[Data records]
################

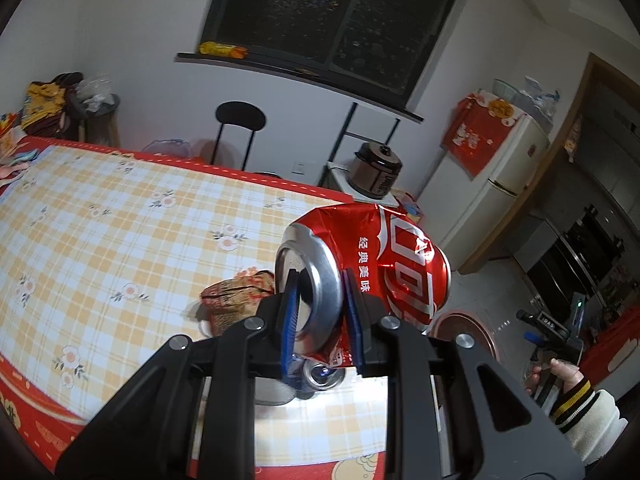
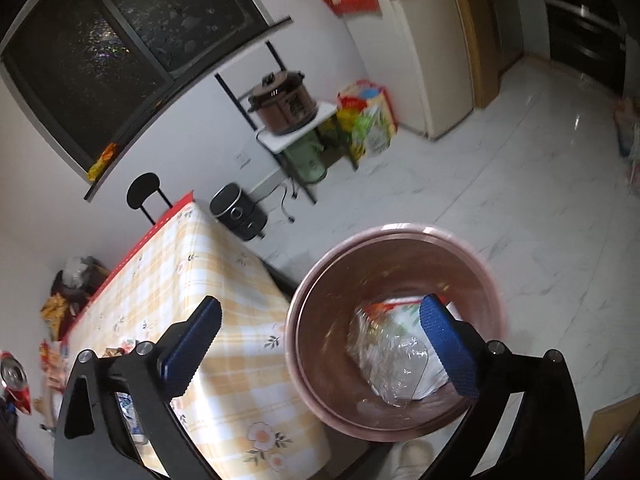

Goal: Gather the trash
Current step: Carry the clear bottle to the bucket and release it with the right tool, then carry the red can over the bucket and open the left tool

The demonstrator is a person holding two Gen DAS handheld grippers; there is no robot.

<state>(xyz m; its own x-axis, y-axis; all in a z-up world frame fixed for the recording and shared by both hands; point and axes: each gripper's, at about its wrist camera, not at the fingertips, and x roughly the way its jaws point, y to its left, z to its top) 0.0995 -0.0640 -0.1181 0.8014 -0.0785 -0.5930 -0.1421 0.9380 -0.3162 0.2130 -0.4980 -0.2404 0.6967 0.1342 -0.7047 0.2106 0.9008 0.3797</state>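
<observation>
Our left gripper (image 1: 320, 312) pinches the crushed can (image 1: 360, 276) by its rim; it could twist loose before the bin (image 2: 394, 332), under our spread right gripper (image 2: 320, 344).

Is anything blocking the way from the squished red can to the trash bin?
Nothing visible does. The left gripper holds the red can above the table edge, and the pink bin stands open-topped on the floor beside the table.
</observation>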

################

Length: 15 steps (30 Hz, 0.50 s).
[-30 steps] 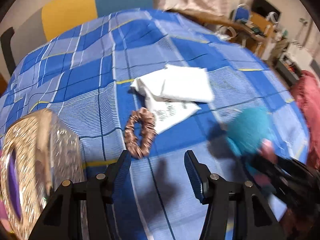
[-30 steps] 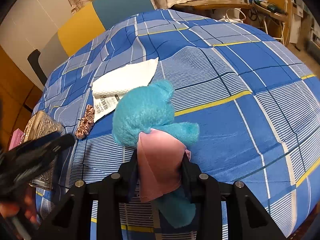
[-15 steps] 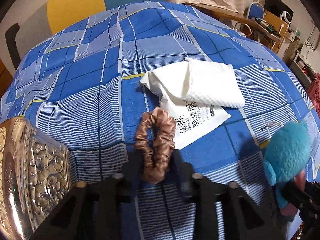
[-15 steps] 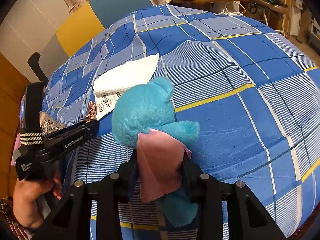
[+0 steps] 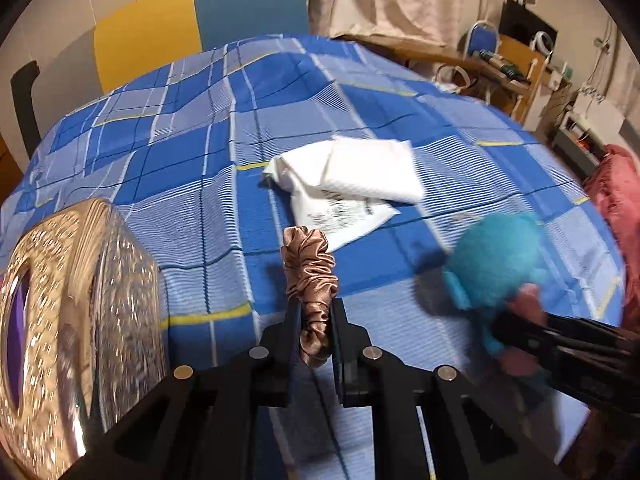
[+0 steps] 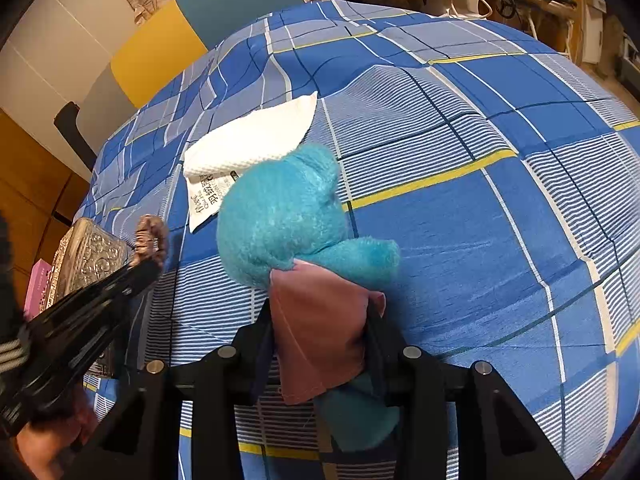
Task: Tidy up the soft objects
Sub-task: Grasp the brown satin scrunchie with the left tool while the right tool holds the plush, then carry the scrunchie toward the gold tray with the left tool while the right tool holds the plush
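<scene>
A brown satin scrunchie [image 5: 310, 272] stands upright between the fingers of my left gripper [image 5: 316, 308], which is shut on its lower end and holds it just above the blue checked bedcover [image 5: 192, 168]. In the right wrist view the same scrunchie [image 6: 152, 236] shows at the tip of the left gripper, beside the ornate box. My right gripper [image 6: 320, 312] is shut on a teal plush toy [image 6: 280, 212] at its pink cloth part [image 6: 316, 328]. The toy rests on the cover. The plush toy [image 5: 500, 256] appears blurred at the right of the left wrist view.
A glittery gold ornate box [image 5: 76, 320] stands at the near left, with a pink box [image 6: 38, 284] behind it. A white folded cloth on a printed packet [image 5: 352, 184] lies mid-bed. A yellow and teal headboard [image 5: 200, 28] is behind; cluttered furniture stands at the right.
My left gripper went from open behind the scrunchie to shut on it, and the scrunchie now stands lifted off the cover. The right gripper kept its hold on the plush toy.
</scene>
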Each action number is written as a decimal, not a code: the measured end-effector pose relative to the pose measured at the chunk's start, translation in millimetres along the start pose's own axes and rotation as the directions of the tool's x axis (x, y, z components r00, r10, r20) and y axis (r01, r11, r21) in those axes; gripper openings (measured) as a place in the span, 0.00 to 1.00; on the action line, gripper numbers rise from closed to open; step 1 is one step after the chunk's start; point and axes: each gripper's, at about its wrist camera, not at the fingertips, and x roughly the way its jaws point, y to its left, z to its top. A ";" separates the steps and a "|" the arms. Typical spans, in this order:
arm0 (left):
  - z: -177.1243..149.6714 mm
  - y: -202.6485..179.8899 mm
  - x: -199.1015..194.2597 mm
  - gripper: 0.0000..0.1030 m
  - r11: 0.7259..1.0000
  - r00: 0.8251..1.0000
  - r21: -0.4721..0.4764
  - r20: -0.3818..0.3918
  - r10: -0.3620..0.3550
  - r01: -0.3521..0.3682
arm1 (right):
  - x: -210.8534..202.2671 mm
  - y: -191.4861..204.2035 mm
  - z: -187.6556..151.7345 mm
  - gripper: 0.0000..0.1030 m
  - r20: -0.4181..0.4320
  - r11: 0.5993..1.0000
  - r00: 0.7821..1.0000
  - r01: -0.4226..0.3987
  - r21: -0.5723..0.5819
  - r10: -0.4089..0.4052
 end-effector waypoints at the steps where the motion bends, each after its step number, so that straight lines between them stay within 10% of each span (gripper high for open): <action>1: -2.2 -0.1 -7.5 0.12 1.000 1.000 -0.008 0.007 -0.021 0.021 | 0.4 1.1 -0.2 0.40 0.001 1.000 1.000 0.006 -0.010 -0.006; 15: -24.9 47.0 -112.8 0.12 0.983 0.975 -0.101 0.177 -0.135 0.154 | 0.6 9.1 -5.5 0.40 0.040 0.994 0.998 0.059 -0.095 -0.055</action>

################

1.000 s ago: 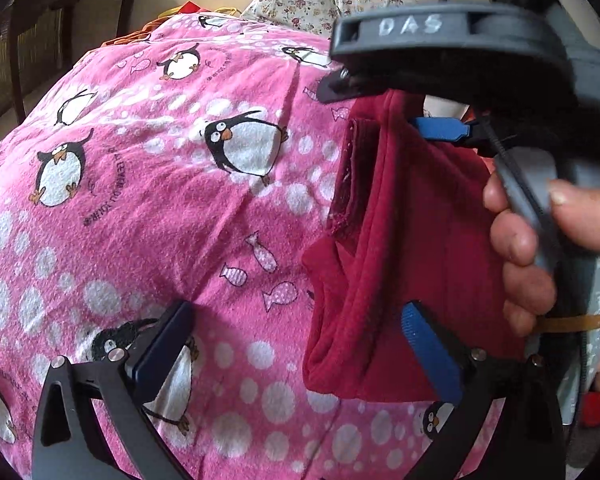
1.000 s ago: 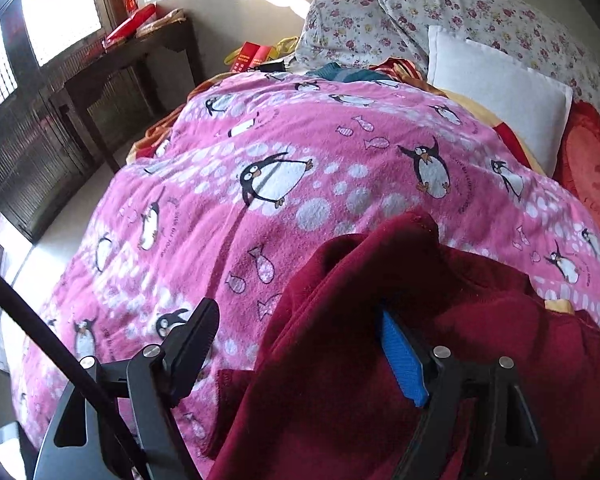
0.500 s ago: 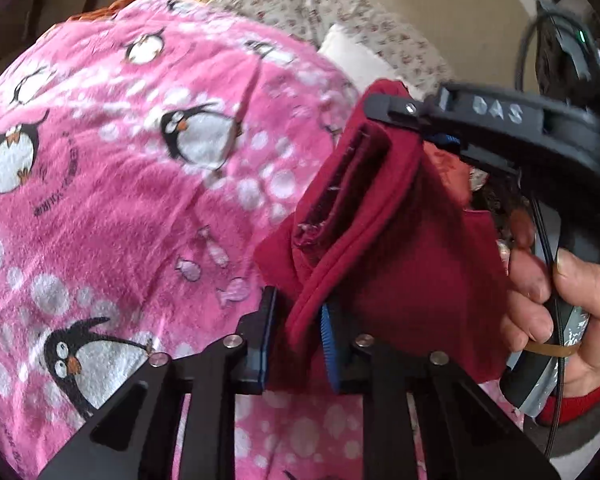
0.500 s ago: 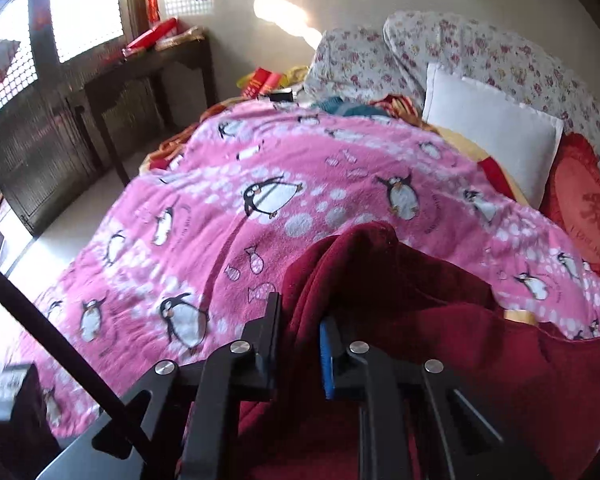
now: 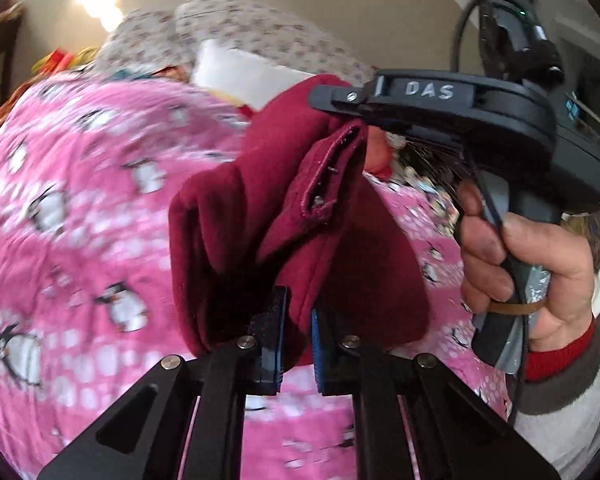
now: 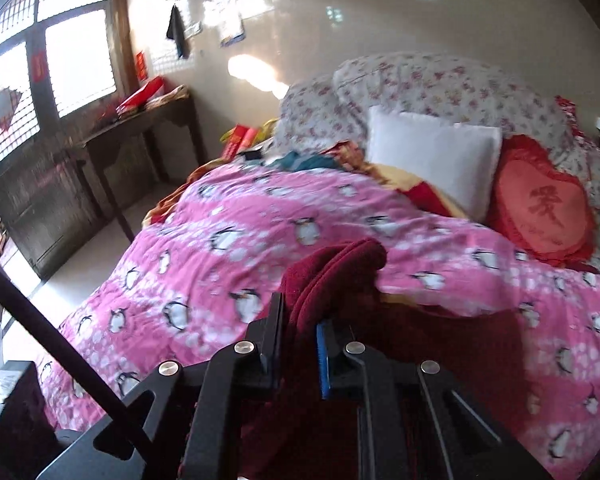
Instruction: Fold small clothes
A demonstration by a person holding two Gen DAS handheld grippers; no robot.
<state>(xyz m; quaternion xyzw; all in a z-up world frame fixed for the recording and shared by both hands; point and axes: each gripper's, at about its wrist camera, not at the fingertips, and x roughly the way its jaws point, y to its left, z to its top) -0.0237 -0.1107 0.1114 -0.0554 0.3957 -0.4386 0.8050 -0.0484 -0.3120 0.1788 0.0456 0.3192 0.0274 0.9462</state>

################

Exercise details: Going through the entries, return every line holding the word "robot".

Your response:
The demonstrator is a person holding two Gen DAS handheld grippers; there is no robot.
A demonstration by a person holding two Gen DAS handheld grippers; no robot.

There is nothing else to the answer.